The guy who occasionally stands at the intersection of Rosser Avenue and Lew Dewitt Boulevard in Waynesboro with crude signs mocking Democrats and liberals and memorably came to the defense of Vice Mayor Jim Wood by flashing a double-bird at Waynesboro City Council is in jail after being convicted of assault in a Charlottesville court.

Mason Pickett, 70, was immediately remanded to the Charlottesvile-Albemarle Regional Jail after Judge H. Thomas Padrick Jr. found him guilty in an April case on Tuesday, per a report from the inestimable Hawes Spencer in the Daily Progress.

Padrick sentenced Pickett to 60 days, with 50 days suspended.

According to Spencer’s report, Pickett, who represented himself in the case, tried to ask the judge, after the ruling was handed down, for a delay so that he could arrange for home electronic incarceration, but Padrick refused, and had a bailiff lead Pickett away.

It was a fitting conclusion to the latest criminal case against Pickett, previously convicted on two occasions on assault charges after public tussles involving his signs, though he had been able to get out of having to serve time in jail on those two.

In a 2019 case, Pickett was fined for ramming his shoulder into a man who was commemorating the second anniversary of the death of Heather Heyer during the Unite the Right rally.

According to media reports, Pickett, trying to position a sign reading “Idiot” with an arrow for photographers, plowed into the victim, whose sin that day was having a different point of view on the murder of an activist by an avowed white supremacist.

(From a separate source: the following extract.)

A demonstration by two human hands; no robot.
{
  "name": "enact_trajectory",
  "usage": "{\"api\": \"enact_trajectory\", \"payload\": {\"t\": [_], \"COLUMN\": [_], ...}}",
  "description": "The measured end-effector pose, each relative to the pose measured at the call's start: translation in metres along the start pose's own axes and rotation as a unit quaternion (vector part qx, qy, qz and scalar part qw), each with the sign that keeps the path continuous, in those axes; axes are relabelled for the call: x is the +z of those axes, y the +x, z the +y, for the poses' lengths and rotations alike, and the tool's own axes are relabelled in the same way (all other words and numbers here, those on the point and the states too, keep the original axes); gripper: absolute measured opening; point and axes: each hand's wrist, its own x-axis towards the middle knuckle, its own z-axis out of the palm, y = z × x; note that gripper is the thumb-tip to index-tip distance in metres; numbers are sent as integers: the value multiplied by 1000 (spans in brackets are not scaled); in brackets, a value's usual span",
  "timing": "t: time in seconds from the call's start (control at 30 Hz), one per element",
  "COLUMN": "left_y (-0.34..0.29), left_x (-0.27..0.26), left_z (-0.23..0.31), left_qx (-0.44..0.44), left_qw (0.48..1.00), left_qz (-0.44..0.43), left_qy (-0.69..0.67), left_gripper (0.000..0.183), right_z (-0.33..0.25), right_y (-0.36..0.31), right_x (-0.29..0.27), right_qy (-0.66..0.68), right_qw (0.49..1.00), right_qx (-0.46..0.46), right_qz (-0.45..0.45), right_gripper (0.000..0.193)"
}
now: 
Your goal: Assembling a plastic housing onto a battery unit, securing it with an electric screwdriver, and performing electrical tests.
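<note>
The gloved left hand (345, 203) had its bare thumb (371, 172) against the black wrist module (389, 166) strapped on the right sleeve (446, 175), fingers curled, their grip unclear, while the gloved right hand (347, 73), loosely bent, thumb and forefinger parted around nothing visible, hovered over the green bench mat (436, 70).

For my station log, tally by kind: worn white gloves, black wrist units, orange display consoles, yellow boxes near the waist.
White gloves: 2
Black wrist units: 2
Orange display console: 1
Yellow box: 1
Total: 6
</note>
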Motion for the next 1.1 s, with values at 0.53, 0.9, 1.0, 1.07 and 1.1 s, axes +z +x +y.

He got a $100 fine for that one, then was handed a 30-day suspended sentence in 2021 for attacking a woman who had accidentally bumped into him in front of Bodo’s Bagels on The Corner.

According to a police report in that case, Pickett hit the victim multiple times with a protest sign, before being pulled off the woman by two passersby, one of whom happened to be former Charlottesville Police Chief Tim Longo, who is now the chief of police at UVA.

Pickett had previously been acquitted in two other trials in similar incidents, both of which were reported in 2017.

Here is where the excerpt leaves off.